» **DATA SHOWN**:
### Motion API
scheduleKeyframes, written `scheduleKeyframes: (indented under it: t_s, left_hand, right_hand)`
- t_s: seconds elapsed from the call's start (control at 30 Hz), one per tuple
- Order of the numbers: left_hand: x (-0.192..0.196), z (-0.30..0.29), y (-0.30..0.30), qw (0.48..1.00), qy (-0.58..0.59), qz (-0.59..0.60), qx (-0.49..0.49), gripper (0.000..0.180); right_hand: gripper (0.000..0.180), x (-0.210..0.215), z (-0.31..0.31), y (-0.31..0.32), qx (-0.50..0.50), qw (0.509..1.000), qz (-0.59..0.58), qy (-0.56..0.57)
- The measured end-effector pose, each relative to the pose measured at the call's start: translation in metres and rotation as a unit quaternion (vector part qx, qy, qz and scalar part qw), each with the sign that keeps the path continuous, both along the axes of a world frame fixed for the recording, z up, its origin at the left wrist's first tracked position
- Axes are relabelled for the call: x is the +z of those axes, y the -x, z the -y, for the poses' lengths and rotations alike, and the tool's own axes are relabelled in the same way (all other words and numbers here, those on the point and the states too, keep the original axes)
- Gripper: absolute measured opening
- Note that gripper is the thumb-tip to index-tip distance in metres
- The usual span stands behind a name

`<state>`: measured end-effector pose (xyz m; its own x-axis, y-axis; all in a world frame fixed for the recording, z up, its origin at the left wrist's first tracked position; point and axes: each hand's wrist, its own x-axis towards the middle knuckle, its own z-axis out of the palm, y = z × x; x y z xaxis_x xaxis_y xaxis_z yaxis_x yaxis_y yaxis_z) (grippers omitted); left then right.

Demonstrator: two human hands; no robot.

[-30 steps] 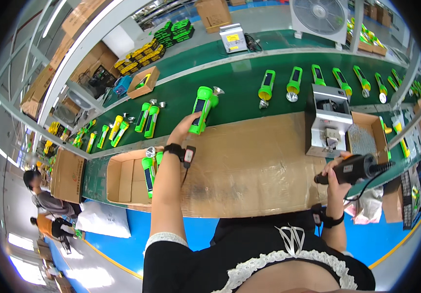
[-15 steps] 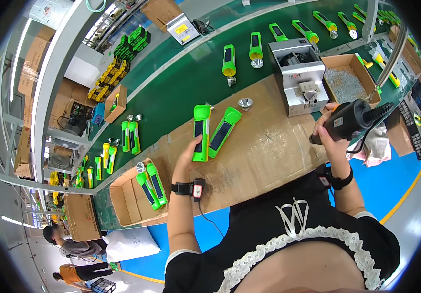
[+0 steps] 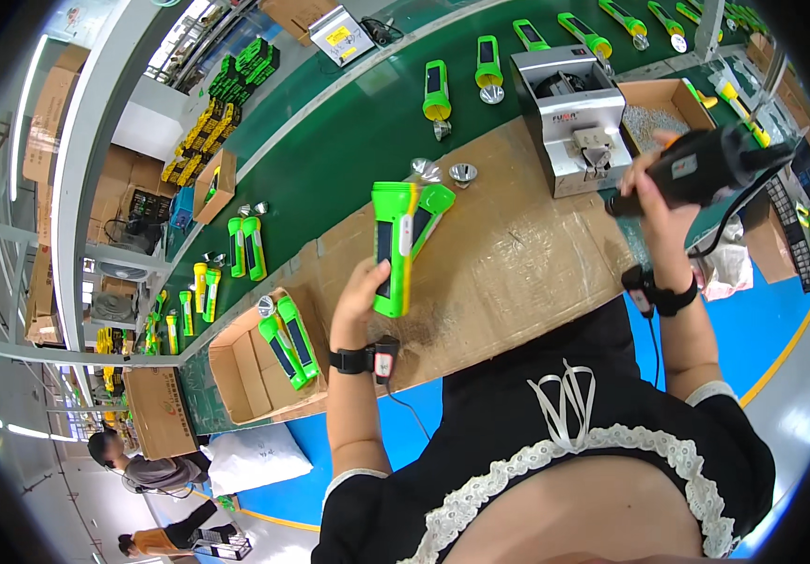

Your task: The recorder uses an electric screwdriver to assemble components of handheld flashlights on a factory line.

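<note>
My left hand (image 3: 358, 293) is closed around the lower end of a green flashlight (image 3: 395, 226) with a dark solar panel and a yellow edge, above the cardboard sheet. Partly behind it lies a second green flashlight (image 3: 436, 209). Two shiny reflector cups (image 3: 462, 173) are near their head ends. On the right, my right hand (image 3: 657, 202) grips a black electric screwdriver (image 3: 692, 171), its cord running from the rear end. That tool is in the air before a grey screw feeder (image 3: 569, 117) and a cardboard box of small screws (image 3: 654, 124).
A cardboard tray (image 3: 241, 383) with two green flashlights stands left of my left arm. More flashlights with reflectors line the green bench (image 3: 339, 122) at the back and left. A metal post (image 3: 104, 113) rises at the left. Two people are at the lower left.
My left hand has raised and turned its flashlight, which now overlaps the second one. My right hand has carried the electric screwdriver rightward and up. The whole view has shifted slightly.
</note>
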<state>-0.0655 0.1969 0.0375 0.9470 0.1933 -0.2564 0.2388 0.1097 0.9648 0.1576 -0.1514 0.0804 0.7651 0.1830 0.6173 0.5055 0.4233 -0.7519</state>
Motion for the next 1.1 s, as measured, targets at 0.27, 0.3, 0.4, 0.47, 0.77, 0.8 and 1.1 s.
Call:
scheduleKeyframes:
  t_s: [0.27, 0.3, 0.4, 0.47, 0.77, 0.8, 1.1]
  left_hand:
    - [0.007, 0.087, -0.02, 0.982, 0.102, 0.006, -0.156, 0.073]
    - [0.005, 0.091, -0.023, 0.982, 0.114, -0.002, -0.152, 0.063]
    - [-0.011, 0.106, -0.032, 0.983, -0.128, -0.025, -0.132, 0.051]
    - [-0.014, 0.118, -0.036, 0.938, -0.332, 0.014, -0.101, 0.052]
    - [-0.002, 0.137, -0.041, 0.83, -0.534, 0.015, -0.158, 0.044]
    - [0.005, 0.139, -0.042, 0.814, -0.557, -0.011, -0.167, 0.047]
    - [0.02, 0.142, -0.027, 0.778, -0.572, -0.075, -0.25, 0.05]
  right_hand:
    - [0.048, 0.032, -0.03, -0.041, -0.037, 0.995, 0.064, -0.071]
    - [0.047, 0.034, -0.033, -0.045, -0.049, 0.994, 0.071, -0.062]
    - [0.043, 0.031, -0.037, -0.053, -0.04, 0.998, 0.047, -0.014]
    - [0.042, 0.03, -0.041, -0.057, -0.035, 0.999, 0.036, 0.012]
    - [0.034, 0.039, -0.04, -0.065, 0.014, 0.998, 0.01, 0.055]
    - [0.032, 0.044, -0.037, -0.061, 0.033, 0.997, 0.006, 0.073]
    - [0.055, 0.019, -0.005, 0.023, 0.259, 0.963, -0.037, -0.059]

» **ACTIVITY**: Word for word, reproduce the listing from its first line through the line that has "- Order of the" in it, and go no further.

» **SOLUTION TO THIS PROBLEM**:
### Motion API
scheduleKeyframes, written `scheduleKeyframes: (indented under it: t_s, left_hand, right_hand)`
- t_s: seconds elapsed from the call's start (control at 30 Hz), one per tuple
- Order of the numbers: left_hand: x (-0.192..0.196), z (-0.30..0.29), y (-0.30..0.30), qw (0.48..1.00), qy (-0.58..0.59), qz (-0.59..0.60), qx (-0.49..0.49), gripper (0.000..0.180); right_hand: gripper (0.000..0.180), x (-0.210..0.215), z (-0.31..0.31), y (-0.31..0.32), qx (-0.50..0.50), qw (0.509..1.000), qz (-0.59..0.58), qy (-0.56..0.57)

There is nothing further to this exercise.